Un modèle d'histoire

Mon propos est d'examiner en quoi le récit de l'évangile est un modèle pour les histoires de France. D'abord on trouve dans deux des 4 évangiles canoniques une généalogie de Jésus, celle de Matthieu qui remonte à Abraham et celle de Luc qui remonte jusqu'Adam. Il s'agit dans les deux cas d'établir la légitimité du récit. On retrouve ce souci dans les chroniques royales de France qui font remonter symboliquement la dynastie royale jusqu'à Enée, le fondateur mythique de Rome, tandis que l'histoire républicaine remonte à Clovis, ou même à Vercingétorix. Autre caractéristique, l'introduction du merveilleux dans le récit. On le trouve déjà abondamment dans l'Ancien Testament (tout le monde connaît la traversée de la mer Rouge, et Jonas dans une baleine), mais il parcourt constamment les évangiles et ses miracles (la multiplication des pains et la résurrection de Lazare). Dans l'histoire de France, il y a bien sûr la colombe qui apporte l'huile sainte du baptême de Clovis, mais aussi le pouvoir royal de guérir des écrouelles (étudié par Marc Bloch, Les rois thaumaturges). Dans l'histoire républicaine, ce sont les héros et héroïnes qui ont cette fonction, le premier étant Marat, assassiné par Charlotte Corday, mais aussi, et encore de nos jours, les locataires du Panthéon, sans oublier celui des Invalides, Napoléon Bonaparte.

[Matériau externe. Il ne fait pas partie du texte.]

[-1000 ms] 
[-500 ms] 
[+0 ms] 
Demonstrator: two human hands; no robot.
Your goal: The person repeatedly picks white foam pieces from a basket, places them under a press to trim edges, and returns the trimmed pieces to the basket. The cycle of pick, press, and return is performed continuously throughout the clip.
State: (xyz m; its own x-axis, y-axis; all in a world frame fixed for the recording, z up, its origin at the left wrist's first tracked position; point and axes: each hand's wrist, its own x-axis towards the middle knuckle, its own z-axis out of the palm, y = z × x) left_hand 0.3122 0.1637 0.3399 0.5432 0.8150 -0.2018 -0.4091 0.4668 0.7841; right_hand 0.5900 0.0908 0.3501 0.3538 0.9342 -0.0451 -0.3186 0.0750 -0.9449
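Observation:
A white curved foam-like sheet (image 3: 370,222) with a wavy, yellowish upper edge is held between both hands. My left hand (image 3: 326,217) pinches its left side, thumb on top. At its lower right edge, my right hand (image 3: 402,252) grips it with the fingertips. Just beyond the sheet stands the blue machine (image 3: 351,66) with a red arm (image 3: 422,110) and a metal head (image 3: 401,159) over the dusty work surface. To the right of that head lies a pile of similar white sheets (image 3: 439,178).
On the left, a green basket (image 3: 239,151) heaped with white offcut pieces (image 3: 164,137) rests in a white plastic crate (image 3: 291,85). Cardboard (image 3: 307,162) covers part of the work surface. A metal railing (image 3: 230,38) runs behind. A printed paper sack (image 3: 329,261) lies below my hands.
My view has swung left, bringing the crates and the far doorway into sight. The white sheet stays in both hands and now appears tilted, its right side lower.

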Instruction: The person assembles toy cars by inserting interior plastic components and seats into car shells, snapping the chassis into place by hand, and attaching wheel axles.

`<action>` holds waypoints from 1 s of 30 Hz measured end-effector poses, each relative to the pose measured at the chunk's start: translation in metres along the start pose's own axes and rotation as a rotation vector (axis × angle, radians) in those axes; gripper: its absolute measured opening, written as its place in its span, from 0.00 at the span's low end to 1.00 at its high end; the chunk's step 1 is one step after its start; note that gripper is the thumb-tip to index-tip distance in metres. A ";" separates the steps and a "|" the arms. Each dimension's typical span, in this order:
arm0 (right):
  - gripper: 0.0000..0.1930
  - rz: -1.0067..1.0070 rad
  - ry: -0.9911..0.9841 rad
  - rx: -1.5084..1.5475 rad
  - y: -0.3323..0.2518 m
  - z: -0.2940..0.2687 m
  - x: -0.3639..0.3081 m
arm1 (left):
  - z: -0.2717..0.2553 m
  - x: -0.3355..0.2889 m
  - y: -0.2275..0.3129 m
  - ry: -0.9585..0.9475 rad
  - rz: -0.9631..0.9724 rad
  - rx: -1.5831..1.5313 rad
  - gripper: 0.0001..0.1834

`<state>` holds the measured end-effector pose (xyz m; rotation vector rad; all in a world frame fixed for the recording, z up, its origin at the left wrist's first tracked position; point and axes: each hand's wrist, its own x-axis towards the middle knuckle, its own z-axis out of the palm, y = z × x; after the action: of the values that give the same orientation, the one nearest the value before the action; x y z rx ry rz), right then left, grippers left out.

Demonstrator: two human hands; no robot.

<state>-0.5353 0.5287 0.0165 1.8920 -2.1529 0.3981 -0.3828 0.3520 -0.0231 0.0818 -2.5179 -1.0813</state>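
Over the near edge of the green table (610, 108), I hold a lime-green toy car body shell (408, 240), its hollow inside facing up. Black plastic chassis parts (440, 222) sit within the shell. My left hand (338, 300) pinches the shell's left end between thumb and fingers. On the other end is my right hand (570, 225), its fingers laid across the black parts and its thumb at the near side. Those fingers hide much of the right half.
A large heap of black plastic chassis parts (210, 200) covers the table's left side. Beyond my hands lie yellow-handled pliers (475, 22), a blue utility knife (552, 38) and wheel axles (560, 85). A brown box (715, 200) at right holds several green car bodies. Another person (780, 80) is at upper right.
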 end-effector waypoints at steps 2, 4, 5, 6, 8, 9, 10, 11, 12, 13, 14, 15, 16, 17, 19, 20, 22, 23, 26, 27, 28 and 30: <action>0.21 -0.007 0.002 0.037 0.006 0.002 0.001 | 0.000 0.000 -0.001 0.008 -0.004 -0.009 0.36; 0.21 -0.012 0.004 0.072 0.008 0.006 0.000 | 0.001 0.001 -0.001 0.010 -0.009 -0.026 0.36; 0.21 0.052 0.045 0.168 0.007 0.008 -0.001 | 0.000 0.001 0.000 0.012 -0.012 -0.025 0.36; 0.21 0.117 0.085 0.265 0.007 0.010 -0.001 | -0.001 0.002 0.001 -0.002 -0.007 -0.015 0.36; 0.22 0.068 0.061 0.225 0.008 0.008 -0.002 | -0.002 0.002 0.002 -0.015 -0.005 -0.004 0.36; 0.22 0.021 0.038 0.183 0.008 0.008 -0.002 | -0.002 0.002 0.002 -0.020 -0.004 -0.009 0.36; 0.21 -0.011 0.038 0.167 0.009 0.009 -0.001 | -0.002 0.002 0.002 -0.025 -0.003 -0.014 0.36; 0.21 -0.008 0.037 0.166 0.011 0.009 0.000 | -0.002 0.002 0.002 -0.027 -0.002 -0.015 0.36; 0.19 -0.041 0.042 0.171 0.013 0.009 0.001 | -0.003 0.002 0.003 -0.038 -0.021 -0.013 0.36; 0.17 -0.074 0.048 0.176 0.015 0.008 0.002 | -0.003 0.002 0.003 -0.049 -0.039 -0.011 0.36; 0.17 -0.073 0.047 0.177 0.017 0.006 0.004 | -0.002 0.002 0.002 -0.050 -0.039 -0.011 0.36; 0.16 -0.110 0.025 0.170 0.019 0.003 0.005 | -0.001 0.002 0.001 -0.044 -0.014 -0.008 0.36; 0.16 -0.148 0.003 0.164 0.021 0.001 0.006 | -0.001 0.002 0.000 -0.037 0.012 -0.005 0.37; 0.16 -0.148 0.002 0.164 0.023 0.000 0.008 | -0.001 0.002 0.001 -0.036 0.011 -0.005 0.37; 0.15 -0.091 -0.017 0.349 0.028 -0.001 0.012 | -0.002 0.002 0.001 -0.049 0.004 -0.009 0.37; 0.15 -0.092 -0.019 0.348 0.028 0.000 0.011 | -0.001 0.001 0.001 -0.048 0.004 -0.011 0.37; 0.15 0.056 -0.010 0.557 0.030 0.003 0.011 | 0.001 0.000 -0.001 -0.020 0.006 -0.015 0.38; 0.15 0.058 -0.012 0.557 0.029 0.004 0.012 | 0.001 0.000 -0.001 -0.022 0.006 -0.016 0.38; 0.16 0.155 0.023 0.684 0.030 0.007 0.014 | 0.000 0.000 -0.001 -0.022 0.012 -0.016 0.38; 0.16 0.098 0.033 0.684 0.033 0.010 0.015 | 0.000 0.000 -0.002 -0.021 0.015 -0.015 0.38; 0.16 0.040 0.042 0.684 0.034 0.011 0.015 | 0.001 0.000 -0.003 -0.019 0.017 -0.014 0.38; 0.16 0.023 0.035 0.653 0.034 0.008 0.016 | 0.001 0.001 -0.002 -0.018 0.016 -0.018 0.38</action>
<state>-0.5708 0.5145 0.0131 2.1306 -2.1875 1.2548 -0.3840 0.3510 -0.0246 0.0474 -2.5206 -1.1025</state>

Pourquoi mettre en évidence cette construction du récit fondateur ? C'est qu'il s'agit de le sacraliser, à la fois en remontant au plus loin de son origine et en insistant sur son caractère exceptionnel, extraordinaire, unique. Il se doit de l'être pour qu'on fasse de ce récit non seulement un texte fondateur, mais encore un texte perpétuellement actuel, hors du temps, comme l'événement qui est censé le fonder. Les évangiles en sont le modèle indépassable, une construction étonnante, ne serait-ce que de le composer en 4 exemplaires, ce qui en renforce la conviction au lieu de la diviser. En dira-t-on autant des multiples histoires de France que nous connaissons aujourd'hui ? Et trouvera-t-on à leur propos la sagesse qu'ont les chrétiens d'aujourd'hui de lire les évangiles sans trop se tourmenter l'esprit de savoir si ce qui est raconté a effectivement eu lieu ? Ils diront qu'il suffit de croire ... Concernant l'histoire de France, je dirai qu'il suffit de penser.